►

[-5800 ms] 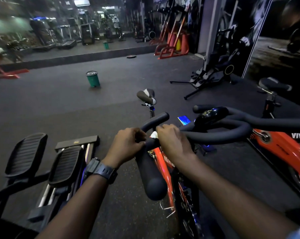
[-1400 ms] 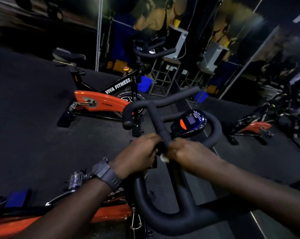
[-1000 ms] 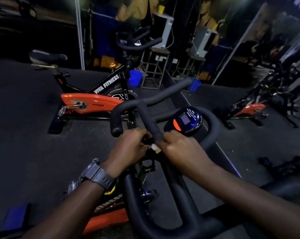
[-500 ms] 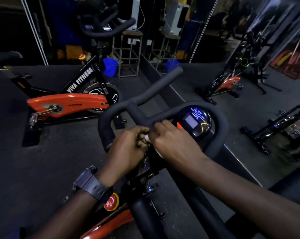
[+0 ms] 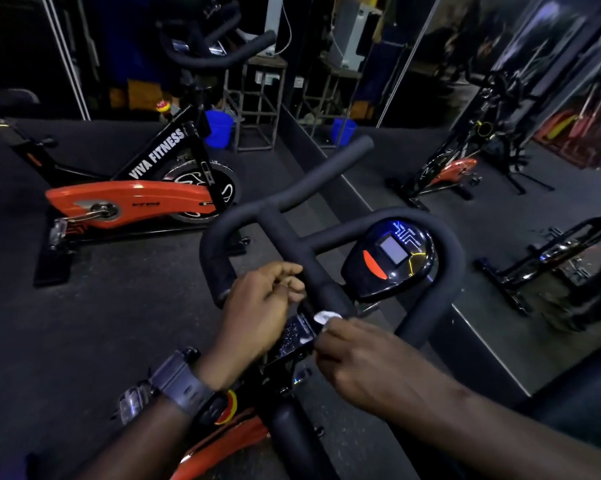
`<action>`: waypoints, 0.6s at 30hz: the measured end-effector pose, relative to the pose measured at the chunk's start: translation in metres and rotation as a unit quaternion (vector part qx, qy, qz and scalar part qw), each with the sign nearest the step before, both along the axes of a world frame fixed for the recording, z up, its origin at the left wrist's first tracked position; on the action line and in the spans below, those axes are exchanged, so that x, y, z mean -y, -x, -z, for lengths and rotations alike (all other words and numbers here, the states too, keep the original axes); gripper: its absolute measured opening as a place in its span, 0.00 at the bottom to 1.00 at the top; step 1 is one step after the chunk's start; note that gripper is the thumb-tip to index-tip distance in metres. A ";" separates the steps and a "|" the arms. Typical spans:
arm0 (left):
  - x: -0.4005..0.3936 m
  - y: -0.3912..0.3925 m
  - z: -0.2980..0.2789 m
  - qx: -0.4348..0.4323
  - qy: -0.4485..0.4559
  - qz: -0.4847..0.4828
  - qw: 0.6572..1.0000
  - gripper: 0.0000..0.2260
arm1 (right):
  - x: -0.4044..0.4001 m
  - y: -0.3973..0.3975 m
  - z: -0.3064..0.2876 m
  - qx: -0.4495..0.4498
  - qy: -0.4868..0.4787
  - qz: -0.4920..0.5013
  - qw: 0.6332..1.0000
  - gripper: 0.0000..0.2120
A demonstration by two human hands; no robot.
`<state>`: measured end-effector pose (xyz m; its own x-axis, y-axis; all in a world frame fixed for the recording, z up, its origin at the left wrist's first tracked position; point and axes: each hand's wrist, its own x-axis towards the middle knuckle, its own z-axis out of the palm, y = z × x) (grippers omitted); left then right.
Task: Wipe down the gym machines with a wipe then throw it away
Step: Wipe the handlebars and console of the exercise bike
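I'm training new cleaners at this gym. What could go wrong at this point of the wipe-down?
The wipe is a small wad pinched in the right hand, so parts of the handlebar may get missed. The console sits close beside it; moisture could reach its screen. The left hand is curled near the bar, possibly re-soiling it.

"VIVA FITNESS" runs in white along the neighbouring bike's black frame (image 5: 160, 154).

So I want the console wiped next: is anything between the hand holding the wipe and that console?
Only the padded centre bar. The right hand pinches the wipe at the bar's base, and the console sits just beyond, its face uncovered. The left hand is on the bar's other side.
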<state>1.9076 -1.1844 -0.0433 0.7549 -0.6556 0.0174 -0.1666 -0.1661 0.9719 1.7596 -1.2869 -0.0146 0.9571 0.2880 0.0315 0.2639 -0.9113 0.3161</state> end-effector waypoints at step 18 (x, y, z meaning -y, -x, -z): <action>-0.026 0.003 0.016 -0.101 0.022 0.016 0.994 0.23 | -0.041 -0.042 0.003 0.031 -0.147 0.250 0.956 0.10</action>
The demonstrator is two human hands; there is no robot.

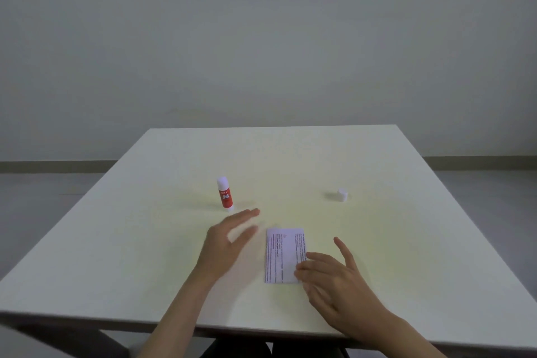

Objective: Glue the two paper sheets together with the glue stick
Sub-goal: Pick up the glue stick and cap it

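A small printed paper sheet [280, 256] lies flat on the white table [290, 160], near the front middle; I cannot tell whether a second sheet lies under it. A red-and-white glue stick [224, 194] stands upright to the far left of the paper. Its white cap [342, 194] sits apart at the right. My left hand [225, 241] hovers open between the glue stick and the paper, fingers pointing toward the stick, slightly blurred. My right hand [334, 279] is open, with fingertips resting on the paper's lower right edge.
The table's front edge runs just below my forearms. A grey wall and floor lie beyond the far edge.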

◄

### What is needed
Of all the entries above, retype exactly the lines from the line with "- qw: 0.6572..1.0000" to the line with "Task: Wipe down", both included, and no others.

### Exercise output
  - qw: 0.6572..1.0000
  - gripper: 0.0000..0.2260
arm1 (right):
  - x: -0.4044..0.4001 m
  - y: -0.3973..0.3975 m
  - z: -0.3064..0.2876 m
  - qx: -0.4495..0.4498
  - qy: -0.4868..0.4787
  - qz: -0.4920..0.5013
  - qw: 0.6332..1.0000
  - gripper: 0.0000..0.2120
A demonstration by two human hands; no robot.
`<state>`: measured end-effector pose (xyz m; its own x-axis, y-axis; all in a world frame fixed for the recording, z up, its origin at the left wrist's first tracked position; point and axes: each hand's wrist, its own x-axis towards the middle knuckle, its own z-axis out of the palm, y = z × x) (grippers omitted); left then right.
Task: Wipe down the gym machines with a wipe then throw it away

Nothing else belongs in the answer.